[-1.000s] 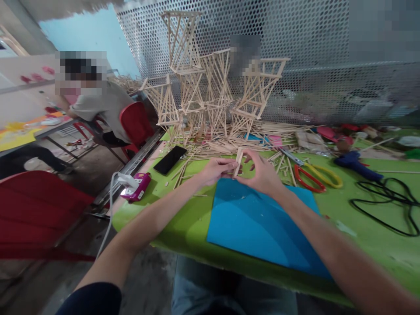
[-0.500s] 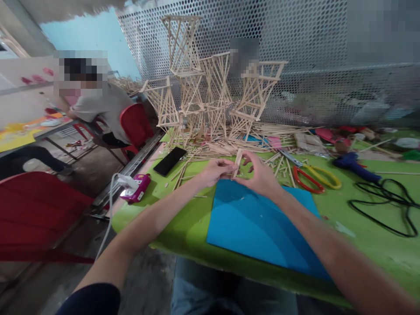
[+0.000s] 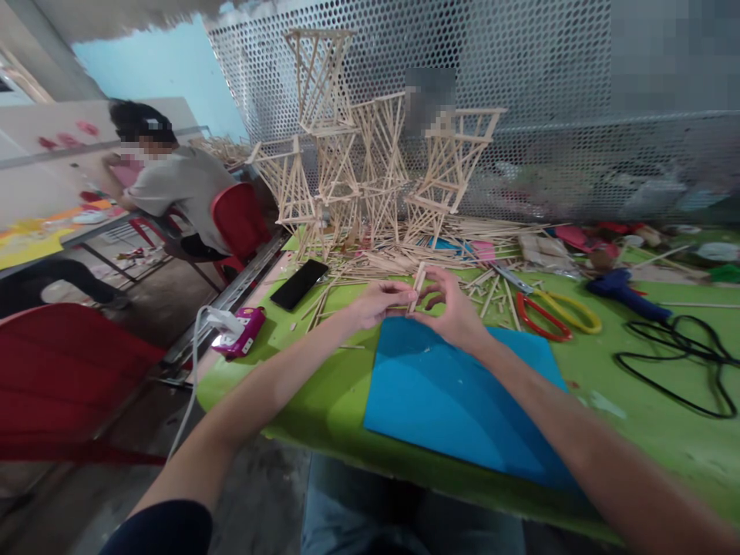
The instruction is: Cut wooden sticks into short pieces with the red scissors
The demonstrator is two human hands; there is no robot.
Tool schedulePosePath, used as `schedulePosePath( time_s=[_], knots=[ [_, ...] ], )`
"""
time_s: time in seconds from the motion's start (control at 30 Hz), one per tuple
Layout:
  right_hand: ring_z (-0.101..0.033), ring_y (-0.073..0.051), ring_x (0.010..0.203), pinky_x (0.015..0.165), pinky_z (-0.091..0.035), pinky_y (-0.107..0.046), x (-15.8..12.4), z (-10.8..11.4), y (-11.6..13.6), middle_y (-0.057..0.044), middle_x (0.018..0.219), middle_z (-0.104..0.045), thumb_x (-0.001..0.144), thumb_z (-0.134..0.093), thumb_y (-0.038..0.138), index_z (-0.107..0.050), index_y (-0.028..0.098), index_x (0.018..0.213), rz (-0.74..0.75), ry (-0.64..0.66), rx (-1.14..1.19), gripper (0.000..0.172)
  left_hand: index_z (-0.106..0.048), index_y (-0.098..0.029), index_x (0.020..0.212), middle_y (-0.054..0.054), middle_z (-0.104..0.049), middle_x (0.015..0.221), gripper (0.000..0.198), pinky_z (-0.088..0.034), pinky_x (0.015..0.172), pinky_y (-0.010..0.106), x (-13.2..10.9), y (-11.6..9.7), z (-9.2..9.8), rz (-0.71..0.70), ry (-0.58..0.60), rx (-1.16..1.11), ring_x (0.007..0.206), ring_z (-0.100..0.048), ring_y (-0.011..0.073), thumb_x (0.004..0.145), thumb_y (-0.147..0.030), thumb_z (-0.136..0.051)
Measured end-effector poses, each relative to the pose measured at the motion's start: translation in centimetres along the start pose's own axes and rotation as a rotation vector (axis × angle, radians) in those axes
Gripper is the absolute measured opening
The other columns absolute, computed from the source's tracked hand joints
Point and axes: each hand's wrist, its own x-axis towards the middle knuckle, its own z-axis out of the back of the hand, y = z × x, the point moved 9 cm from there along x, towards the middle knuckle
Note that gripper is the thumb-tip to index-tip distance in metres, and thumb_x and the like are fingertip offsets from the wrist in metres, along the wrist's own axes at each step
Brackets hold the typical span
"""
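Note:
Above the far edge of a blue sheet [image 3: 456,408], my two hands hold a short bundle of pale wooden sticks [image 3: 418,284], tilted close to upright. My left hand [image 3: 375,304] pinches it at the middle between thumb and fingers. With curled fingers, my right hand [image 3: 454,310] spans its length, the index finger near the top end and the thumb near the bottom. How many sticks are in the bundle I cannot tell. Behind my hands lies a heap of loose wooden sticks [image 3: 393,258].
Stick towers [image 3: 324,85] rise at the back against a perforated metal screen [image 3: 532,69]. Scissors [image 3: 558,312] and a blue glue gun [image 3: 627,293] with a black cord lie right. A phone [image 3: 299,284] and purple power socket [image 3: 239,333] lie left. A person [image 3: 173,181] sits beyond.
Almost nothing differs. The fingers of my right hand have shifted slightly around the sticks, and the bundle leans a little more to the right at its top.

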Motion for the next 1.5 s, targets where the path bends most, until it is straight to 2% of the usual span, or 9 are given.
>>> schedulePosePath(
  time_s=[0.13,0.27,0.57,0.67,0.77,0.87,1.1,1.37,1.5],
  knots=[
    [-0.07,-0.029,0.112,0.088,-0.062,-0.047,0.0,0.0,0.1,-0.013,0.153,-0.058,0.081,-0.089,0.045,-0.043,0.033,0.154,0.006,-0.008,0.009,0.087,-0.082,-0.015,0.102,0.006,-0.081,0.093,0.034,-0.065,0.083,0.034,-0.2,-0.2,-0.1,-0.023,-0.006,-0.001,0.076,-0.075,0.0143,0.072,-0.019,-0.098],
    [-0.071,-0.03,0.111,0.089,-0.061,-0.048,0.0,-0.1,0.1,-0.012,0.156,-0.057,0.081,-0.089,0.045,-0.042,0.033,0.157,-0.003,0.012,0.007,0.09,-0.084,-0.011,0.099,0.008,-0.081,0.091,0.038,-0.064,0.083,0.034,-0.4,-0.5,-0.7,-0.048,0.087,0.042,0.074,-0.074,0.014,0.068,-0.029,-0.101],
    [-0.067,-0.034,0.128,0.098,-0.06,-0.048,0.1,-0.4,0.6,-0.012,0.16,-0.057,0.08,-0.089,0.046,-0.037,0.032,0.165,-0.025,0.076,-0.028,0.1,-0.083,-0.013,0.117,0.014,-0.083,0.104,0.056,-0.064,0.089,0.039,-0.7,-1.4,-0.8,-0.09,0.182,0.175,0.088,-0.078,0.0207,0.072,-0.043,-0.098],
    [-0.071,-0.031,0.121,0.097,-0.061,-0.046,0.4,0.3,-0.3,-0.011,0.145,-0.07,0.089,-0.08,0.052,-0.05,0.03,0.159,-0.102,0.039,0.086,0.079,-0.084,-0.013,0.114,0.014,-0.083,0.101,0.053,-0.064,0.088,0.039,-0.9,-1.5,-1.0,-0.048,0.212,0.206,0.084,-0.078,0.0196,0.072,-0.042,-0.098],
    [-0.074,-0.027,0.102,0.087,-0.062,-0.042,0.7,1.3,-0.9,-0.01,0.121,-0.079,0.096,-0.071,0.056,-0.075,0.026,0.131,-0.154,0.014,0.206,0.047,-0.085,-0.014,0.11,0.015,-0.083,0.103,0.048,-0.066,0.084,0.038,-1.4,-0.9,-1.6,0.053,0.303,0.245,0.086,-0.079,0.021,0.071,-0.04,-0.099],
    [-0.07,-0.021,0.082,0.077,-0.059,-0.038,0.8,1.2,-0.8,-0.006,0.101,-0.081,0.091,-0.078,0.053,-0.084,0.026,0.11,-0.176,0.1,0.275,0.034,-0.085,-0.016,0.107,0.015,-0.083,0.107,0.047,-0.067,0.081,0.038,-2.0,-0.2,-2.1,0.147,0.387,0.273,0.088,-0.08,0.0218,0.068,-0.037,-0.101],
    [-0.073,-0.023,0.087,0.082,-0.059,-0.037,0.7,0.7,0.2,-0.006,0.098,-0.081,0.083,-0.085,0.055,-0.085,0.025,0.09,-0.205,0.213,0.263,0.03,-0.086,-0.016,0.106,0.014,-0.083,0.105,0.044,-0.067,0.076,0.031,-2.6,0.4,-2.1,0.202,0.459,0.335,0.083,-0.08,0.0191,0.07,-0.037,-0.1],
    [-0.073,-0.025,0.085,0.082,-0.059,-0.039,0.6,1.0,0.3,-0.006,0.092,-0.08,0.081,-0.085,0.06,-0.084,0.025,0.086,-0.175,0.137,0.236,0.035,-0.086,-0.014,0.103,0.015,-0.083,0.1,0.048,-0.066,0.07,0.029,-2.8,0.2,-2.1,0.226,0.48,0.347,0.079,-0.08,0.0194,0.067,-0.042,-0.101],
    [-0.069,-0.023,0.082,0.078,-0.057,-0.038,0.8,2.0,-0.8,-0.005,0.091,-0.079,0.08,-0.087,0.058,-0.084,0.026,0.087,-0.165,0.038,0.248,0.032,-0.085,-0.011,0.102,0.015,-0.083,0.098,0.05,-0.068,0.073,0.03,-3.0,-0.3,-1.8,0.232,0.473,0.377,0.078,-0.079,0.0185,0.067,-0.044,-0.101]
  ],
)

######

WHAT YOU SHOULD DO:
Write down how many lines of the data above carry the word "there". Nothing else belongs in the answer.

FINISHED TASK:
2